Fig. 9. epiHSP70s are context-dependent regulators of mitotic proteins in cancer.

a Reactome mapping of cell cycle-related protein pathways identified by the epiHSP70s epichaperomics in the epiHSP70s-high MDA-MB-468 cancer cells. b Stages of the mitotic cell cycle progression where most proteins, and in turn protein pathways, were identified to be dysregulated through epiHSP70s formation. Adapted from https://en.wikipedia.org/wiki/Mitosis. c Heatmaps show epiHSP70s interactors, as identified by the YK5-B bait, that were mapped to the indicated pathways. Representative proteins are annotated on the maps. For fully annotated maps see Supplementary Fig. 28. Proteins are graphed based on their interactor grade value (i.e. p-values calculated as in Fig. 5d). Scale bar, negative log10 (p-value). Changes in protein connectivity as detected by YK5-B epichaperomics compared to protein levels as determined by quantitative proteomics, are also shown. Gray bar, log10 spectral counts (SC) values, YK5-B interactors. Blue/red bars, normalized intensity values as per ref. . Schematic: proteins involved in Recruitment of NuMA to mitotic centrosomes act in both assembling and pulling the mitotic spindle and in attaching it to the cell cortex. d Select mitotic proteins identified as in (c) were confirmed to be biochemically epiHSP70s-dependent by CETSA (d) and chemical bait-precipitation (see Supplementary Fig. 30) followed by western blot analysis. Melting curves for vehicle- and LSI137-treated (20 μM, 1.5 h) epiHSP70s-high (MDA-MB-468) and -low (ASPC1) cancer cells, with equivalent HSP70s levels, are shown. Representative gels and graphed data (n = 3 individual data points are shown). Values normalized to those obtained for Vehicle at 51 °C. Abbreviations: NUMA1, Nuclear Mitotic Apparatus Protein 1; PLK1, Polo Like Kinase 1; AURKA, Aurora kinase A; TPX2, TPX2 microtubule nucleation factor. Source data are provided as Source data and Supplementary Data files.
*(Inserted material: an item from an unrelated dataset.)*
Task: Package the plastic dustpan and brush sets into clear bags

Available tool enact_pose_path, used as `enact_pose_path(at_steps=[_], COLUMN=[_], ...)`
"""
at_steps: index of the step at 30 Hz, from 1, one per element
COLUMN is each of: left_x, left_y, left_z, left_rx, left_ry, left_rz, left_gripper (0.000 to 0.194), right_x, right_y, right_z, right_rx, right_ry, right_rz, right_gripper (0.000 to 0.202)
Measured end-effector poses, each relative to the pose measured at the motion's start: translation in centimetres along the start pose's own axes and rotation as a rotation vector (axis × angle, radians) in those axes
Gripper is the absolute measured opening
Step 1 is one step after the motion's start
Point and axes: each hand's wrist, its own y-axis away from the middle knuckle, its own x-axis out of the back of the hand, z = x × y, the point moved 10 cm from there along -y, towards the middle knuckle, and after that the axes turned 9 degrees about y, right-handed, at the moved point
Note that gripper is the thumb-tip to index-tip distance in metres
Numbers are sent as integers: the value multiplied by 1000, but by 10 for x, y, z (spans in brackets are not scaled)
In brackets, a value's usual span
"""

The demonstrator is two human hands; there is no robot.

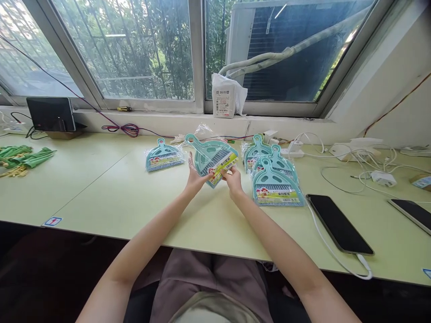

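Note:
Between both hands I hold a turquoise dustpan and brush set (215, 157) in clear plastic wrap, tilted, with its handle toward the upper left. My left hand (197, 176) grips its left lower side, the thumb on the front of the label. At the lower right edge, my right hand (233, 179) closes its fingers on the packet. Another wrapped set (164, 155) lies flat to the left of my hands. Several more wrapped sets (276, 186) overlap one another on the table to the right.
A black phone (340, 224) with a white cable lies on the table (111, 197) at right, near tangled chargers (373, 163). A tablet (51, 115) stands at the back left, beyond green bundles (30, 157). A tissue pack (224, 99) sits on the windowsill.

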Motion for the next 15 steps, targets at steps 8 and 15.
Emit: enact_pose_path(at_steps=[8,15], left_x=[-1,-4], left_y=[5,2], left_z=[-6,-1], left_rx=[69,3], left_ry=[144,56], left_rz=[40,13], left_gripper=[121,116], right_x=[27,31], right_y=[-6,-25], right_z=[-7,9], right_rx=[-3,-51], right_ry=[-59,-165], right_rz=[189,137], right_gripper=[59,41])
Fig. 10. epiHSP70s impact mitotic spindle in part, via regulation of NuMA activities related to spindle assembly, pulling and anchoring.

a Cells synchronized with a CDK1 inhibitor at the G2/M phase border were released into vehicle or YK198, as indicated. Tubulin foci associated with NuMA or pericentrin (centrosomes) were analysed by IF. Graphs, individual cells (n = 50 cells each for vehicle and YK198 treated cells, 2 independent experiments, mean±s.e.m.) and violin plots for YK198 treated cells (median, dotted line and quartiles, dashed lines, unpaired two-tailed Mann-Whitney test). b Cells synchronized with a CDK1 inhibitor and arrested at metaphase by the addition of the proteasome inhibitor MG132, were released into vehicle or YK198, as indicated. NuMA on the spindle pole or centrosomes, and the distance between spindle poles and from spindle pole to cell membrane were analysed by IF. Graphs, violin plots for Vehicle and YK198 treated cells (median, dotted line and quartiles, dashed lines, unpaired two-tailed Mann–-Whitney test, n = 50 individual cells each, 2 independent experiments). c Same as in (b) with microtubules stabilized by paclitaxel, as indicated. NuMA intensity on the spindle pole and in the cytosol is graphed. Graphs, violin plots for Vehicle and YK198 treated cells (median, dotted line and quartiles, dashed lines, unpaired two-tailed Mann-Whitney test, n = 50 individual cells each, 2 independent experiments). Representative IF micrographs are shown for (a–c). Scale bar, 10 μm for all images. d Schematic of the findings showing how NuMA is functionally dependent on epiHSP70s in mitotic cells. NuMA, together with its protein partners and regulatory proteins, is required for the proper assembly and maintenance of the mitotic spindle as well as spindle orientation and elongation. These NuMA-associated functions are impaired when epiHSP70s are inhibited. Source data, along with relevant statistical analyses and analysis data, are provided as a Source Data file.